On Second Thought, by Tyler Smith
A few minutes into Tim Story’s Think Like a Man, I started to feel offended. Specifically, as a man. As I listened to the way the female characters spoke about men, then I watched how the male characters behaved, and was subjected to the generalizations of Steve Harvey about modern masculinity, I really started to get mad. Granted, it is not at all unusual for a romantic comedy to deal in generalities of both genders- often with the man coming off as chauvinistic and overly macho- this film seemed to really revel in the negative aspects of its male characters.
Thankfully, by the time the film was over, I was no longer offended on behalf of men. I was offended on behalf of humanity in general. There is a little something in this film to bother everybody. It is a film that deals primarily in stereotypes; class, gender, and, yes, even race.
The men here are seen as overgrown babies, unwilling to commit and only wanting to be taken care of. The women of the film are demanding and more than a little whiny. Then, of course, there is the nerdy white friend who just can’t help but accidentally making racially insensitive comments. But, wait, that same nerdy white friend is the only man that has a good, healthy relationship with his wife. So, it’s almost as though the suburban white guy has it all figured out and the urban black guys don’t. Hmmm.
Of course, while the women in the film aren’t incredibly likable, they are clearly the characters with which we are supposed to sympathize more. They have noble intentions while the men of the film simply want to continue living selfishly. There is one very notable exception to this rule, and it sends a clear message about the philosophy of the film. Taraji P. Henson plays a successful businesswoman, whose loneliness comes out of having high standards for a potential boyfriend or husband. While the other women of the film- including a single mother, a loyal girlfriend, and a woman striving for sexual abstinence- are seen as strong and desirable, this character is singled out for rebuke. She talks too much about her job. She intimidates the men she’s with. On more than one occasion, the other characters accuse her of being more man than woman.
While I’m not sure I would consider myself much of a feminist, I found this line of thinking to be decidedly off putting. It’s as though this woman is being punished by the film for having the sheer audacity to have ambition. In a film that is marketed to women, the message is clear: By all means, be strong, but not too strong. Yes, you can have your job, but don’t take it too seriously. You don’t want to frighten your man away and wind up old and alone. Because, as we all know, the only way to be truly happy is to be attached to someone, right?

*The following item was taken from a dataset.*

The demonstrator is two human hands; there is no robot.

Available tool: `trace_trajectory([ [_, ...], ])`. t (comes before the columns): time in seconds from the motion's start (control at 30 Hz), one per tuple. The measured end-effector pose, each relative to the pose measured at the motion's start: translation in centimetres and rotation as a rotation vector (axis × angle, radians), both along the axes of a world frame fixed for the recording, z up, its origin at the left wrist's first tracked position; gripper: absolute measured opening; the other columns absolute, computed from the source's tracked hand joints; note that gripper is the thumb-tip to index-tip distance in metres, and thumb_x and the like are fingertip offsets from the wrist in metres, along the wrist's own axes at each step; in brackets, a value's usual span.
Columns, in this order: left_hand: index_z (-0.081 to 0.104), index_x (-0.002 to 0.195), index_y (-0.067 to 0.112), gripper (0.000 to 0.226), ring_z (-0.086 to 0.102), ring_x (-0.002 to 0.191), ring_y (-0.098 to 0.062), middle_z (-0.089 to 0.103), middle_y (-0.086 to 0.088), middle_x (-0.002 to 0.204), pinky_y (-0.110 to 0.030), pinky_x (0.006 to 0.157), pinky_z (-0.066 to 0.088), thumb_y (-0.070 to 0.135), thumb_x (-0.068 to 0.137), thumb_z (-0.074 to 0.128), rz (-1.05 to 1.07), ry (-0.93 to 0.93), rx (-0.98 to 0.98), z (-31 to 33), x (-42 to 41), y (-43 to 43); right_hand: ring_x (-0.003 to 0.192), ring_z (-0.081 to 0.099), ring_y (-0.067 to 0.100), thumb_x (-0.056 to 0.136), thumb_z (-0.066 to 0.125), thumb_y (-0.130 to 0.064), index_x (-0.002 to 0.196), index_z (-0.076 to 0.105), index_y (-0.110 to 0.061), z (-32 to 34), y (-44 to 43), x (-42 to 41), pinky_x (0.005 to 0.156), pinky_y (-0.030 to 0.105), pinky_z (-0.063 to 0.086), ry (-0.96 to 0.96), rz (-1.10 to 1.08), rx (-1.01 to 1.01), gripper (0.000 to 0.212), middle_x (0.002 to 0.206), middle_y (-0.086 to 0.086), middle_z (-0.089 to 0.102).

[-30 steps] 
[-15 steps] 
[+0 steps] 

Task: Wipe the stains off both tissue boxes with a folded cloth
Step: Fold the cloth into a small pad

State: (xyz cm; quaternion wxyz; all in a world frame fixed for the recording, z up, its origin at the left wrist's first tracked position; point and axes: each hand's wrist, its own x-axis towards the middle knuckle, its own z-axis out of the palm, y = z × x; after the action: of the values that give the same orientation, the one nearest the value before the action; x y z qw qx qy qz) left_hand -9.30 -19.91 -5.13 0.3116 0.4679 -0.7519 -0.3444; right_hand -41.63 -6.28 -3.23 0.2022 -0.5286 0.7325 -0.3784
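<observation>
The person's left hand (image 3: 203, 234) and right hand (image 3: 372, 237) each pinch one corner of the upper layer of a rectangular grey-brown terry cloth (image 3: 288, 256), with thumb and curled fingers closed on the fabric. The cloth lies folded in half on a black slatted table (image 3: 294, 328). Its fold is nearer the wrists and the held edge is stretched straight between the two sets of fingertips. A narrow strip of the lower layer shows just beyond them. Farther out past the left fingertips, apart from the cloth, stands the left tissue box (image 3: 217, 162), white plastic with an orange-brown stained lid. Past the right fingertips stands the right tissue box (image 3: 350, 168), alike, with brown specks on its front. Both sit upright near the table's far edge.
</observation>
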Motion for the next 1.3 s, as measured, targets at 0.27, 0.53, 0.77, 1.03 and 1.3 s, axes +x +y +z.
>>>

As I said, this film has something in it to offend almost everybody. Really, the only person that comes out pretty much unscathed is Steve Harvey, the author of the book on which the film is based, who shows up periodically as a sort of Greek chorus of brilliant relationship advice. Steve is not your typical man. He is, in fact, seen as some sort of prophet, dispensing the kind of wisdom that people in the past have fought and died to preserve. Characters in the film read his book as if it were the Bible, the Torah, and the Quran all rolled into one. In actuality, the advice given is so eye-rollingly obvious, any adult could arrive there if they gave themselves about a solid 60 seconds. The only way anybody could hear this advice and think, “Wow, I never thought of that” is if they literally had never given a moment’s thought to the dynamic of romantic relationships.
If I’m being perfectly honest, I will admit that I laughed a few times. As far as I can tell, though, this seemed to be almost exclusively a function of the actors. Romany Malco manages to take a run-of-the-mill line like “This bitch is crazy” and actually do something with it, which is admirable. The biggest laugh-getter of the film is Kevin Hart, who takes an obnoxious character and makes him funny through sheer force of will.
Think Like a Man is one of a number of films “adapted” from books that do not actually have a narrative (please note What to Expect When You’re Expecting, being released later this year). There is probably a way to make this work, but, if Fast Food Nation and He’s Just Not That Into You are any sort of example, there needs to be a lot of effort to keep it from just being half-baked, middle-of-the-road philosophies shoved into the mouths of an ensemble cast. It takes more discipline that it would appear many filmmakers are willing to exercise. Without a writer and director willing to make that effort, you just wind up with a group of talented actors that all sound like Steve Harvey. And that is not a desirable prospect.
Does anyone remember a book called “The Rules”? It wasn’t that many years ago that women were reading it. Harvey’s book seems utterly plagiarized from it.
It’s a movie my goodness. It was funny and yes these are stereotypes, but because I have many friends, I know people just like the women in the movie. I just think that people who speak negatively about the film are hating, bottom line. And the movie made 33 million on the first weekend another fact.
I never really understood why “hating” is viewed as a dismissive term. Yes, I hate movies that are bad. What is wrong with that?
And I’m always fascinated when a film’s box office is quoted as proof of its quality. It reminds me of a sight gag in “The Simpsons,” in which there is a poster that reads, “50 Million Smokers Can’t Be Wrong.”
Merely quoting how well it did (especially when its chief competition was THE LUCKY ONE) does not qualify as an argument.